**About this exercise:**
Report the count, and only the count, of lines in the records that include the word "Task".

[Recorded data]
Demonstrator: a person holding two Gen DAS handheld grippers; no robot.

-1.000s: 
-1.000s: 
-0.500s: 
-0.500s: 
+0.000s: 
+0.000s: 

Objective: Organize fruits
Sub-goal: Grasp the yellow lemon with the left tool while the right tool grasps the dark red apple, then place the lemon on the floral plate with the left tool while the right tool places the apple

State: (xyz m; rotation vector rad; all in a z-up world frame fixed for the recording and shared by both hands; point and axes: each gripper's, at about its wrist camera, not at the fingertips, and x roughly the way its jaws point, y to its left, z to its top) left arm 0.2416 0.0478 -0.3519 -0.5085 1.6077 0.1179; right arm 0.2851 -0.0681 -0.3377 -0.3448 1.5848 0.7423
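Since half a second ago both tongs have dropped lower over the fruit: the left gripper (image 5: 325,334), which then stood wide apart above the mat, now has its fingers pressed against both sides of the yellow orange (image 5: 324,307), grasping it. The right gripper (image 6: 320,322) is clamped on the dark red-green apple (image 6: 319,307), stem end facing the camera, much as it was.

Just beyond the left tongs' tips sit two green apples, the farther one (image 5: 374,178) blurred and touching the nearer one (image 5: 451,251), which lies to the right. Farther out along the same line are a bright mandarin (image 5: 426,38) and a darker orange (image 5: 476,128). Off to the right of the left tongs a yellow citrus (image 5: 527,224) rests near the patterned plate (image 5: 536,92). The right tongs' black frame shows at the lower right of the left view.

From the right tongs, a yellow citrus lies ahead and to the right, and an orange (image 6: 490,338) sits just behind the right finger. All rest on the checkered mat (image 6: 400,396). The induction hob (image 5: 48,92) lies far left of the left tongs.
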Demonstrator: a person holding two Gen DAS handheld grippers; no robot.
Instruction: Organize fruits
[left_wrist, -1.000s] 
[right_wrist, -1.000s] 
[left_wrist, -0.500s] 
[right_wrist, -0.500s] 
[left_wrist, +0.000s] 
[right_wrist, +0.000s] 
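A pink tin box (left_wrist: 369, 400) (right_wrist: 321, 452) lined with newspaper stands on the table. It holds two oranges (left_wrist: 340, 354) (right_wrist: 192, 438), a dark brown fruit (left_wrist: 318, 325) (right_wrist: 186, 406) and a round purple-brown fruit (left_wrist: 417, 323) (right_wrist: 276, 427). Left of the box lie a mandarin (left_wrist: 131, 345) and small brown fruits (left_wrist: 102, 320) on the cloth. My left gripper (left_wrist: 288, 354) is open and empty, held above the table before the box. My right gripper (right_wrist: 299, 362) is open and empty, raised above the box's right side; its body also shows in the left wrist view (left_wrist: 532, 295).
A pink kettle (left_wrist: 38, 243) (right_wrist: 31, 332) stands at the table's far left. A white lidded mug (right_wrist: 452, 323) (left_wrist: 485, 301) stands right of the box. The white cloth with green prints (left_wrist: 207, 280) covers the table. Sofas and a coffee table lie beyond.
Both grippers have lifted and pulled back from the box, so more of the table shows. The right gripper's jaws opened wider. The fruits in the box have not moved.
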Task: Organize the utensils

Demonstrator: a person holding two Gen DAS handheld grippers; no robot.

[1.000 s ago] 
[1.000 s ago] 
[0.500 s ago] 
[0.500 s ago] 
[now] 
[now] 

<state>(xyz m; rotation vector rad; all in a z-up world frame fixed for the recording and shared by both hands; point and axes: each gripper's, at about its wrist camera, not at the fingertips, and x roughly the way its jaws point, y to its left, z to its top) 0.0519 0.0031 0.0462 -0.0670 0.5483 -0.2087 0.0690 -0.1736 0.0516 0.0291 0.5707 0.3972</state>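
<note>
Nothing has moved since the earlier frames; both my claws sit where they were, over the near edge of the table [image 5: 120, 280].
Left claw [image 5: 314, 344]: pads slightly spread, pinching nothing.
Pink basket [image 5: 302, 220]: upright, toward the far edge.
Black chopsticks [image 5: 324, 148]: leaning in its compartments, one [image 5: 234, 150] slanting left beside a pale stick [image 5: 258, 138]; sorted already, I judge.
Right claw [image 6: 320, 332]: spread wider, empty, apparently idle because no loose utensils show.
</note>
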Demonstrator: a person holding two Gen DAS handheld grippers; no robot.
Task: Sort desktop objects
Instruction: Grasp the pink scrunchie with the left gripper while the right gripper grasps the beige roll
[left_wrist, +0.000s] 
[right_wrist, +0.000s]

**Finished exercise:**
2